Input data:
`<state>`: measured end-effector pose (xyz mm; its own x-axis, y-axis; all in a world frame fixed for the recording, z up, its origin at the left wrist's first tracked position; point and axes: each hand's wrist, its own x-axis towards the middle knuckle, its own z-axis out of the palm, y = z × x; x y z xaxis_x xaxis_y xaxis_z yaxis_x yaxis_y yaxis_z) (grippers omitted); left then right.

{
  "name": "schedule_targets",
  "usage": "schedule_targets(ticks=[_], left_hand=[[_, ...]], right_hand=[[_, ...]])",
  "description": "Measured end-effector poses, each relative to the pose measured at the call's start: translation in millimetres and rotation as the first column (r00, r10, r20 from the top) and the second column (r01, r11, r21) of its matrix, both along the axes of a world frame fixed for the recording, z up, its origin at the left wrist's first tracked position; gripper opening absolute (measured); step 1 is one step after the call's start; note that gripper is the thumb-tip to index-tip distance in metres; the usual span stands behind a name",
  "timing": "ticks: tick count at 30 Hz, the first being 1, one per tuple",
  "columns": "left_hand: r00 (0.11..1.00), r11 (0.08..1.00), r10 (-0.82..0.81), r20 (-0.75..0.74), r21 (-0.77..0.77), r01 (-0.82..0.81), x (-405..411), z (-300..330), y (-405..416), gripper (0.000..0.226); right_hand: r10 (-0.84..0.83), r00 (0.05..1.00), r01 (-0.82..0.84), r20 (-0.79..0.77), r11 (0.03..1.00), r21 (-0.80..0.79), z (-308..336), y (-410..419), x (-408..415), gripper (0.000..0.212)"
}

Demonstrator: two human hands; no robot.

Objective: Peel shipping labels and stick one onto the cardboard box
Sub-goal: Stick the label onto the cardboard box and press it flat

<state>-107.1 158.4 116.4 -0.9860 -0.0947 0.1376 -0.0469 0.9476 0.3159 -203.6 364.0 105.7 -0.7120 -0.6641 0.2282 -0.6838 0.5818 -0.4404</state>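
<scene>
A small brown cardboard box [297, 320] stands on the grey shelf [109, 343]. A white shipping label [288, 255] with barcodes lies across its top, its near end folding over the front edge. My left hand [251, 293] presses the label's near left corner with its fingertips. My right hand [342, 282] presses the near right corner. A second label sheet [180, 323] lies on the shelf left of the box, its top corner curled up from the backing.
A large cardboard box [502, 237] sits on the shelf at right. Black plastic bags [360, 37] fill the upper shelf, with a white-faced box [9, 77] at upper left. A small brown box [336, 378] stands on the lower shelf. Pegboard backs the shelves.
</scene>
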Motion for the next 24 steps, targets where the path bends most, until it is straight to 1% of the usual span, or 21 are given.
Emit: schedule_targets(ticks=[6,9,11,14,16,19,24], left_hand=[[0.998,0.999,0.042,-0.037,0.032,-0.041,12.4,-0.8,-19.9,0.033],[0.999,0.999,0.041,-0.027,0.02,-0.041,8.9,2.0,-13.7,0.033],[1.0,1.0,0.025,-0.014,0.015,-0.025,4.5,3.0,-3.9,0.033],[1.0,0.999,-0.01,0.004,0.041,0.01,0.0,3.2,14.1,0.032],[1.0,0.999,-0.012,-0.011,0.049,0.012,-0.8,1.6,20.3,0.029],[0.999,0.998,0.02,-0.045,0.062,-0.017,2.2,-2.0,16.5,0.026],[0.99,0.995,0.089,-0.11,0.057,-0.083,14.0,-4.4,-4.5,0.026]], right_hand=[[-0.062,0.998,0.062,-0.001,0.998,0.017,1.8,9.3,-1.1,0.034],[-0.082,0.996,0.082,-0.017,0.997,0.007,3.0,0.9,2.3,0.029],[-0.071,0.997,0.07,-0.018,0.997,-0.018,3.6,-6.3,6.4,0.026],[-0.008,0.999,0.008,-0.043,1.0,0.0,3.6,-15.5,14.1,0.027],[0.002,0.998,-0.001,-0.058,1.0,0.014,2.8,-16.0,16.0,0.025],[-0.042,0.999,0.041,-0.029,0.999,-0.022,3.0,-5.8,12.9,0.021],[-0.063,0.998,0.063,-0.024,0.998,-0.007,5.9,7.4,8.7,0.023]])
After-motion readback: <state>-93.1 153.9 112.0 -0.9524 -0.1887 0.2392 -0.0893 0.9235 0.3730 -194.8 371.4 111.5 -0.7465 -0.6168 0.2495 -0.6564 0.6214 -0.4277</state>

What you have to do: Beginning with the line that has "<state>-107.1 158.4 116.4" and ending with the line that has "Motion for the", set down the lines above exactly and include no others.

Solved problem:
<state>-107.1 158.4 116.4 -0.9860 -0.0947 0.1376 -0.0469 0.9476 0.3159 -203.6 364.0 105.7 -0.7120 -0.6641 0.2282 -0.6838 0.5818 -0.4404</state>
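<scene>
A small brown cardboard box [297, 320] stands on the grey shelf [109, 343]. A white shipping label [288, 255] with barcodes lies across its top, its near end folding over the front edge. My left hand [251, 293] presses the label's near left corner with its fingertips. My right hand [342, 282] presses the near right corner. A second label sheet [180, 323] lies on the shelf left of the box, its top corner curled up from the backing.
A large cardboard box [502, 237] sits on the shelf at right. Black plastic bags [360, 37] fill the upper shelf, with a white-faced box [9, 77] at upper left. A small brown box [336, 378] stands on the lower shelf. Pegboard backs the shelves.
</scene>
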Motion for the next 24 steps, targets where the path bends most, until it is straight to 1% of the usual span, or 21 are given.

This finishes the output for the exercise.